### Action item
Starting at the line that contains "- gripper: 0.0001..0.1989" in the listing below, write out every line word for word until you have written the line that contains "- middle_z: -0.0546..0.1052".

(Provided data)

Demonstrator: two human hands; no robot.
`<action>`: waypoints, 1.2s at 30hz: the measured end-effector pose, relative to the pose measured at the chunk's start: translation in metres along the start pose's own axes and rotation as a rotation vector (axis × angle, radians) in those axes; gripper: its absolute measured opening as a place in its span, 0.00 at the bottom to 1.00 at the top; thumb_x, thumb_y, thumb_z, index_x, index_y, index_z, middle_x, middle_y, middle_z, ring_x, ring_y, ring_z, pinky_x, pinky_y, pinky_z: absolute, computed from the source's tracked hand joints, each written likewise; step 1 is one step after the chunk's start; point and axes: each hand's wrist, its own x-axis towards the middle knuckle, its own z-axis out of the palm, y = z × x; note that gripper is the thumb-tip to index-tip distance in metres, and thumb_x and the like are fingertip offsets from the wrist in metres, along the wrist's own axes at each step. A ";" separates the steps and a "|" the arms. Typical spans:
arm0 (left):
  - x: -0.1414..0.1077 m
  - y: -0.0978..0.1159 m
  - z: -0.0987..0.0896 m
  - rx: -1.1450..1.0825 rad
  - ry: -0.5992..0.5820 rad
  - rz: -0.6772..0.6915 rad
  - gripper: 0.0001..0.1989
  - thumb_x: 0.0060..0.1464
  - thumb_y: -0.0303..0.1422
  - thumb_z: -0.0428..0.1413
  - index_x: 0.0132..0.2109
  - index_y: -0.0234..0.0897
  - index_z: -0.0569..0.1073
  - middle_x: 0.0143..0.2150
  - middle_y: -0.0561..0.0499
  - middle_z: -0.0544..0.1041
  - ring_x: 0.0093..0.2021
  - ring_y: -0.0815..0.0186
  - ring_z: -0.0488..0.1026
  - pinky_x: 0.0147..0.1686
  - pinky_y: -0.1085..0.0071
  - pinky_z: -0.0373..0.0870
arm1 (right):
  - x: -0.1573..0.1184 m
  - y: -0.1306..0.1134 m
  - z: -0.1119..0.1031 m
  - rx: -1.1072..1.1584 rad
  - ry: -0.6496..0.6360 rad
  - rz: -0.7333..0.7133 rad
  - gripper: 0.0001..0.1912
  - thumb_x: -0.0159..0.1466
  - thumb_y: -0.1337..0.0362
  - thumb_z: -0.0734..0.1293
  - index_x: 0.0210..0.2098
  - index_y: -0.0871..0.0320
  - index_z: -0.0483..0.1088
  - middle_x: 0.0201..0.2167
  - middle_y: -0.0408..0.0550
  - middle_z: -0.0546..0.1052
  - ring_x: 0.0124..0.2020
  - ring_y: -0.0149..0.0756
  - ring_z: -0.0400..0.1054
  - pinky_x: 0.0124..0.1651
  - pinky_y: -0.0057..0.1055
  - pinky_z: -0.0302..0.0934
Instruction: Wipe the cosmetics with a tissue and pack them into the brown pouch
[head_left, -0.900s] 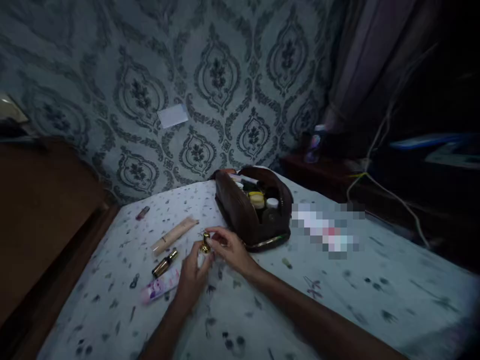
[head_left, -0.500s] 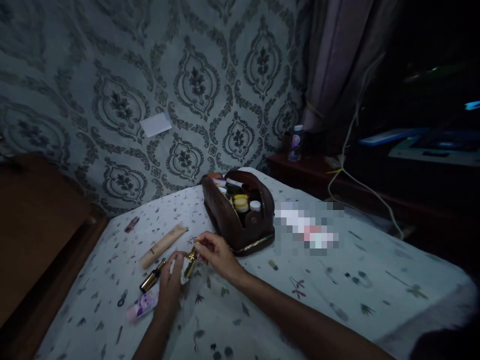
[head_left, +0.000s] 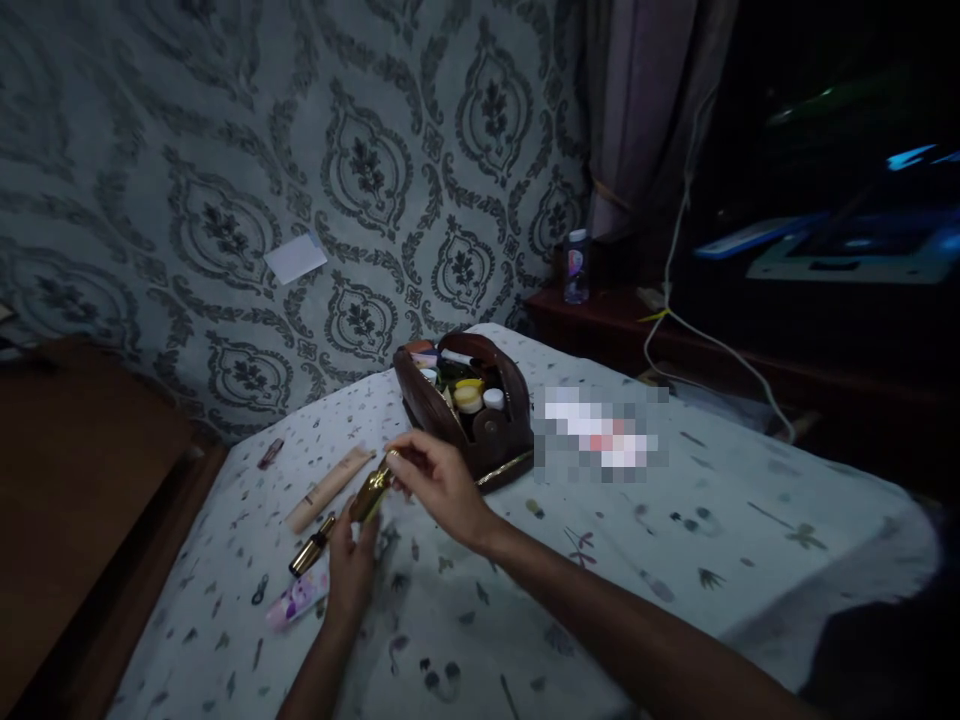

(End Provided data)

### Solution for this exercise
  - gripper: 0.0001..0.1989
  - thumb_x: 0.0060..0.1464
  - thumb_y: -0.0303..0.1422
  - thumb_z: -0.0428..0.1413
  - index_x: 0.0132..0.2109
  - index_y: -0.0234..0.0897
  - index_z: -0.0569..0.1073
  - middle_x: 0.0143..0.2150
  - middle_y: -0.0561..0.0499
  - middle_z: -0.0544..0.1041
  - ring_x: 0.0093..0.2021
  - ring_y: -0.0815..0.0186
  - ring_z: -0.0488..0.1026
  - pinky_x: 0.0147..0.1686
  - pinky_y: -0.1085..0.0071
  - pinky_z: -0.0373..0.0870
arm1 (right):
  - x: -0.1573..0.1184 m
  - y: -0.1306..0.1134 m
  - z: -0.1119..0.1031 m
  - rx: -1.1072..1.1584 rad
  - ry: -0.6496..0.6360 rad
  - rz: -0.7333..0.7133 rad
  - gripper: 0.0001..0.1912
  - thumb_x: -0.0159..0.1466
  - thumb_y: -0.1337..0.0362
  - thumb_z: -0.0734..0.1293
  - index_x: 0.0210..0.2098
  - index_y: -0.0871..0.0320
  - index_z: -0.0483..0.1088
  - middle_x: 0.0201..0.2167
  - middle_y: -0.0408..0.0550
  - middle_z: -0.0546..0.1052

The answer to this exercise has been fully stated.